In a recent PhD dissertation from Florida State, Margaret Armstrong traces the connections between the Oxford movement and Jane Harrison’s Prolegomena to the Study of Greek Religion.
Harrison “practiced a wild, emotional brand of High Churchism and that its traces linger in her letters and her autobiography and further that its ritual and ceremony provided the emotional spark for her life’s work as evidenced in Prolegomena to the Study of Greek Religion” (218).
Armstrong writes that Harrison’s methods of searching for hidden meanings was indebted to Newman and others, as was her insistence that Greek religion foreshadowed Christianity: “Prolegomena can be viewed as a continuation of Harrison’s fascination with the High Church and its sacraments, ‘foreshadowing’ the Christian Eucharist by cleverly using excerpts from ancient Greek texts including Euripides, Diogenes Laertius, and Pausanias, which contain the same Eucharistic symbols that the Victorian High Church used.

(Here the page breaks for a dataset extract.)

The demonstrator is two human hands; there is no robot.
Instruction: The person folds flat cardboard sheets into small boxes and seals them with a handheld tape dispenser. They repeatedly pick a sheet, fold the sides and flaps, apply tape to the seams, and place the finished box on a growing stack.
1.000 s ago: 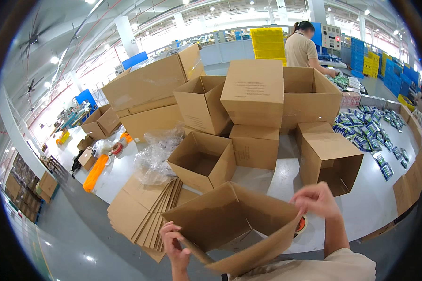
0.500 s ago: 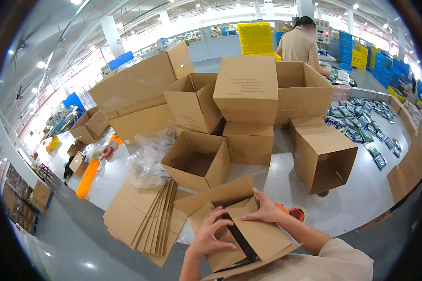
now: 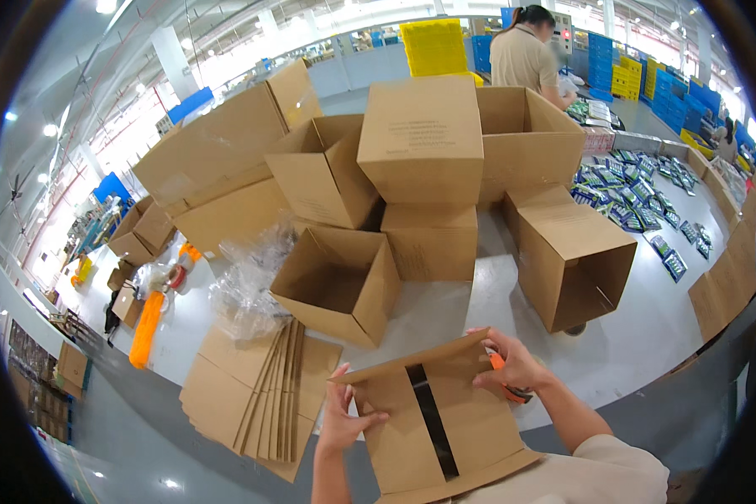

This technique of finding hidden meanings in ancient text is very much in keeping with the Tractarian tradition; John Keble and John Newman, not surprisingly, both wrote sermons on symbols that they believed foreshadowed the Eucharist utilizing ancient text from the Old Testament. What is surprising, however, is that the Tractarians also found within the writings of the Greek poets, tragedians, and philosophers hints and traces of scripture and of Christianity” (160-1).
Harrison’s attention to “lambs, wine, vines, and threshing floors” binds together the Hebrew Bible, Greek religion, and Victorian Anglo-Catholicism.